Extract each line holding the word "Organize" from the entries.

━━━━━━

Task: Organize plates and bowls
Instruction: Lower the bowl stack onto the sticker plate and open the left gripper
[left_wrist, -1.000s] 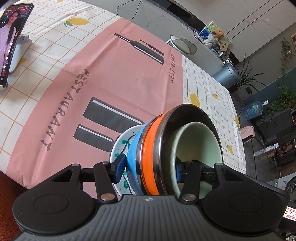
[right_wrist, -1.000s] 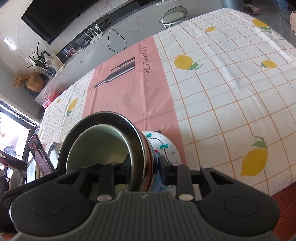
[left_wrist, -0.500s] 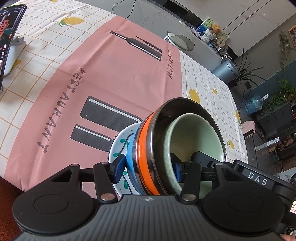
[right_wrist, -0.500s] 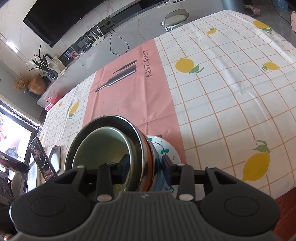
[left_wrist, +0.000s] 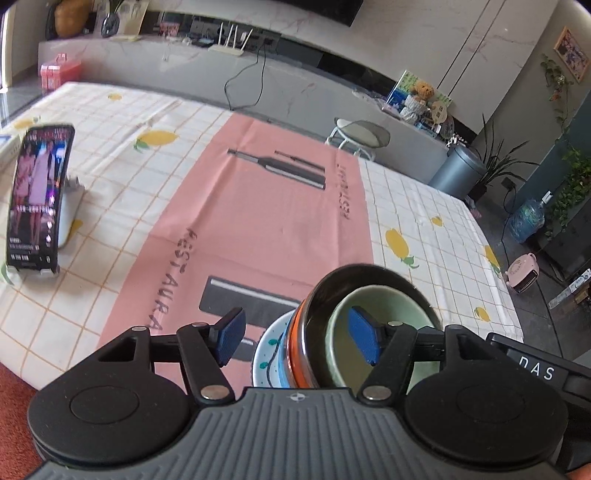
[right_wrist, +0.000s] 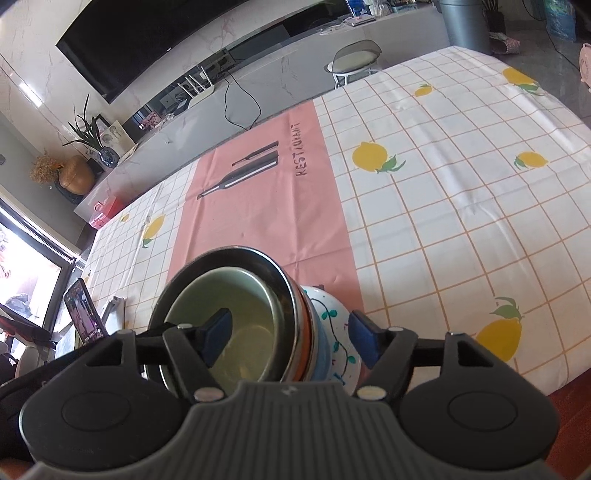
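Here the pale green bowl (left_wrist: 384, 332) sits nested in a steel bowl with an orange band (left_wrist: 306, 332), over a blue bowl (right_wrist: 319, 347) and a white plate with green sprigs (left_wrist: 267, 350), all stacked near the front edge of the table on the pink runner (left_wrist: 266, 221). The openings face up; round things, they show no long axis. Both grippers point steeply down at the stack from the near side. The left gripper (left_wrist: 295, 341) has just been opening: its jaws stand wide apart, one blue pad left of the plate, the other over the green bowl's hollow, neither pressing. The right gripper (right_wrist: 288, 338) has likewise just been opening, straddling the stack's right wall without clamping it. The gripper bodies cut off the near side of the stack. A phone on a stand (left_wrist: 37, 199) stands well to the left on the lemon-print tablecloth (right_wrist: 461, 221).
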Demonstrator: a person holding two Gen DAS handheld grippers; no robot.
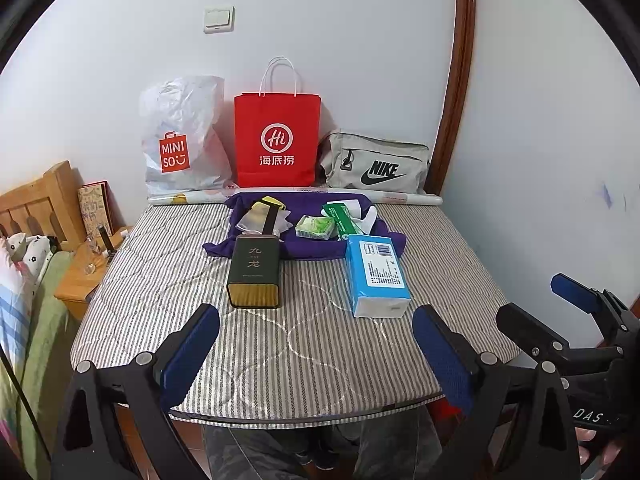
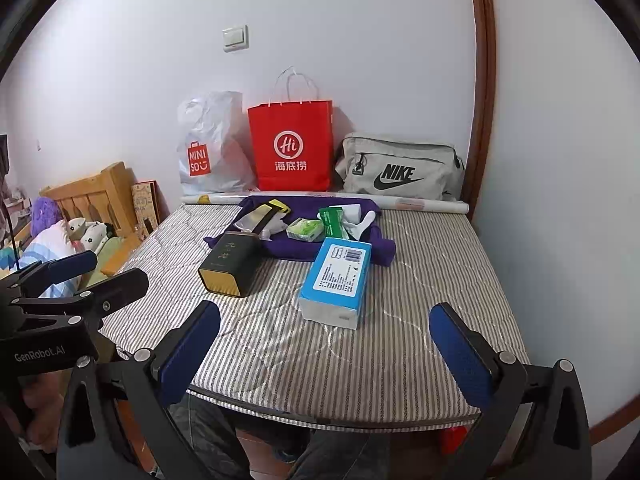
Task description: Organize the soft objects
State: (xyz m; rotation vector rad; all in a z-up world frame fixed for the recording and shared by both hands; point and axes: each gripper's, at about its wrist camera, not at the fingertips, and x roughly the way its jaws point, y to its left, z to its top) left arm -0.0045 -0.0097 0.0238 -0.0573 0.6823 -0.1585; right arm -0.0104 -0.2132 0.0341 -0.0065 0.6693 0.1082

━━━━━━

* **EXERCISE RESPONSE**:
Task: Organize plates and bowls
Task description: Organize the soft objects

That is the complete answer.